Paper Review: StreamDiffusion: A Pipeline-Level Solution for Real-Time Interactive Generation

StreamDiffusion is a new real-time diffusion pipeline for interactive image generation, improving performance in live streaming and similar scenarios. It replaces traditional sequential denoising with a faster batching process and introduces a parallel input-output queue for smoother operation. The pipeline also features a novel Residual Classifier-Free Guidance method, reducing denoising steps and increasing speed. Additionally, it incorporates a Stochastic Similarity Filter for better power efficiency. Overall, StreamDiffusion achieves up to 1.5x faster processing and up to 2.05x speed increase with RCFG, reaching 91.07fps on an RTX4090 GPU. It also significantly lowers energy consumption, making it a more efficient solution for real-time image generation.

StreamDiffusion Pipeline

Batching the denoise step

Traditional diffusion models rely on sequential denoising steps, which increase processing time linearly with each additional step, especially in the U-Net framework. However, higher fidelity images require more denoising steps, leading to higher latency.
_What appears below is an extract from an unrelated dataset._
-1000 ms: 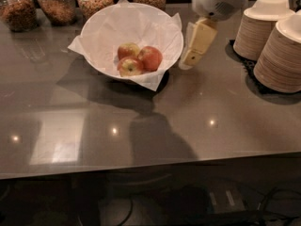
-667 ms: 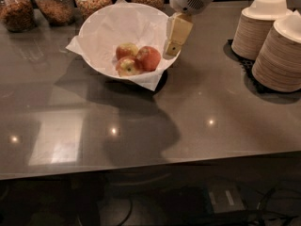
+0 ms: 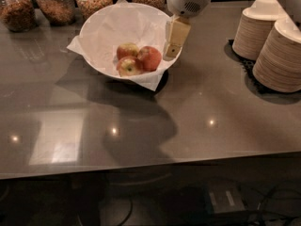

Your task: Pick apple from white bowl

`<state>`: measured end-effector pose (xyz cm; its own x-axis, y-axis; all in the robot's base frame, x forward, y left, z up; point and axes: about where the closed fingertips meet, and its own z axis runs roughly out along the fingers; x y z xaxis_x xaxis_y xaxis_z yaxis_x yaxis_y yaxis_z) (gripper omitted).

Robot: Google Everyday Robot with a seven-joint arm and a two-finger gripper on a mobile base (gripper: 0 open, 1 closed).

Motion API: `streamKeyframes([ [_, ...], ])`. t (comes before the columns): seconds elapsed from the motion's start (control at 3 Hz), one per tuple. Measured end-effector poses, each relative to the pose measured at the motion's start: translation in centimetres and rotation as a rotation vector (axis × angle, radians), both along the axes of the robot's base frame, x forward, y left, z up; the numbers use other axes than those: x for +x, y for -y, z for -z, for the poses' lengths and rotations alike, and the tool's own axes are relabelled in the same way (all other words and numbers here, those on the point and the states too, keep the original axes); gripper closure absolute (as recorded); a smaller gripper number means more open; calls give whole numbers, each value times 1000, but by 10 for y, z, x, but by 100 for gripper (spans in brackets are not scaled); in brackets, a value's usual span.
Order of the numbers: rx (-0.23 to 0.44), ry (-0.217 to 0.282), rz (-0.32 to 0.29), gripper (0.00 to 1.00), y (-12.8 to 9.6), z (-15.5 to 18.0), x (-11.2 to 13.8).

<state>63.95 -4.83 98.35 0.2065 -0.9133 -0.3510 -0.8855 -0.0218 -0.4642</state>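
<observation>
Three apples (image 3: 128, 66) pool at bowl (image 3: 92, 60) bottom; gripper (image 3: 172, 50) hangs over rim beside reddest apple (image 3: 150, 58), likely pre-grasp; grip state: can't tell.

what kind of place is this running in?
Probably a snack counter or office kitchenette: glass jars of dry snacks along the back, stacked paper bowls on the counter, apples in a white bowl. The hand hangs at the bowl's rim.

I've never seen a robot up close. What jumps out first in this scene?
The big white bowl sits back left on the counter, with the reddest apple rightmost of the three inside. The robot's pale end effector hangs over the bowl's right rim, just beside that apple. Stacks of beige paper bowls stand at far right.
</observation>
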Motion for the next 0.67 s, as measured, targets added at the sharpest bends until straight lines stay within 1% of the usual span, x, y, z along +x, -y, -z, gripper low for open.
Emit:
streamKeyframes([
  [0.33, -17, -4, -2, 0, 3, 11, 12],
  [0.67, -21, -22, -10, 18, 0, 25, 27],
])
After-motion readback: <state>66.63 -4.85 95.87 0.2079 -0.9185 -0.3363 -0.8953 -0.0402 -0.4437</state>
Stream Batch addresses this by restructuring the sequential denoising into a batched process. Each batch corresponds to a set number of denoising steps, allowing each element in the batch to progress one step in the denoising sequence with a single U-Net pass. This method transforms input images at a given timestep to their image-to-image results at a future timestep in a more streamlined manner.
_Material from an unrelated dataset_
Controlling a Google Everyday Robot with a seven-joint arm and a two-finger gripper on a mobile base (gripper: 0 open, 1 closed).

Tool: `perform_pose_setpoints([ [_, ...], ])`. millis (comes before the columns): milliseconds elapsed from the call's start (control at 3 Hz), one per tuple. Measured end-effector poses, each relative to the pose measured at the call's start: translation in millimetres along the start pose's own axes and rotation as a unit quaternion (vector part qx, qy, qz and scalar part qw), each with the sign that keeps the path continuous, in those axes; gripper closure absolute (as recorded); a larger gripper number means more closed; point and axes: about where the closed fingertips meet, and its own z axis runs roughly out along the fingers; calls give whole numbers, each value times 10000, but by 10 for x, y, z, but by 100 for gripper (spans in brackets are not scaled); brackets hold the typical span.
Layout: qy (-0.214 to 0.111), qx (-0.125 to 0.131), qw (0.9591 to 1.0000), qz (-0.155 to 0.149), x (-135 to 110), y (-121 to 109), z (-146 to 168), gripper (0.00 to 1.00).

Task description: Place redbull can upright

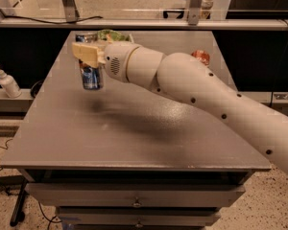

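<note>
The redbull can point(91, 75) is slim, blue and silver, and stands upright in the air over the far left part of the grey table point(134, 143). My gripper point(88, 55) with cream fingers is shut on the can's top, and the can hangs below it. The can's shadow lies on the table just below and to its right, so the can seems to be slightly above the surface. The white arm reaches in from the right across the table.
A green bag point(114, 34) lies at the table's far edge behind the gripper. An orange-red soda can point(200, 56) sits at the far right, partly behind the arm. A white pump bottle point(7, 82) stands on a ledge left of the table.
</note>
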Motion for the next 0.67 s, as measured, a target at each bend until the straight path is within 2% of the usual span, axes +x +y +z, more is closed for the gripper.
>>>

This approach significantly reduces the need for multiple U-Net inferences and avoids the linear escalation of processing time with the number of steps. The key trade-off shifts from processing time versus generation quality to VRAM capacity versus generation quality. With sufficient VRAM, high-quality images can be produced in a single U-Net processing cycle, effectively mitigating the latency issues caused by increased denoising steps.
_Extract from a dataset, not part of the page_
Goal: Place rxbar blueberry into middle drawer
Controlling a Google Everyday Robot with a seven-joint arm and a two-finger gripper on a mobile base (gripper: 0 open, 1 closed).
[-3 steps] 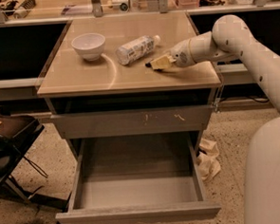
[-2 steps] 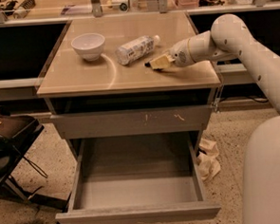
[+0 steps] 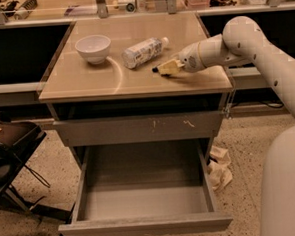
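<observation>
My gripper (image 3: 165,68) is low over the tan tabletop (image 3: 85,78), right of centre, just right of the lying bottle. A small dark piece (image 3: 156,69) shows at its left tip; it looks like the end of the rxbar blueberry, and the rest of the bar is hidden under the gripper. The middle drawer (image 3: 142,200) is pulled wide open below the table, with a smooth gray inside and nothing in it. It lies well below and in front of the gripper.
A white-labelled plastic bottle (image 3: 142,51) lies on its side, and a white bowl (image 3: 93,47) stands at the left. The scratched drawer front (image 3: 138,128) above is shut. Crumpled paper (image 3: 218,168) lies on the floor at the right, a black chair (image 3: 9,148) stands at the left.
</observation>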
Residual Classifier-Free Guidance

Traditional CFG improves image generation by adjusting the influence of conditioning terms, but it requires computationally expensive multiple passes through a U-Net model for each inference. RCFG addresses this issue by introducing a concept of virtual residual noise, which is used to predict the original input image’s latent representation from a given point in the generation process. This method allows for effective image generation that diverges from the original image based on the guidance scale, without the need for additional U-Net computations. This process is termed as Self-Negative RCFG.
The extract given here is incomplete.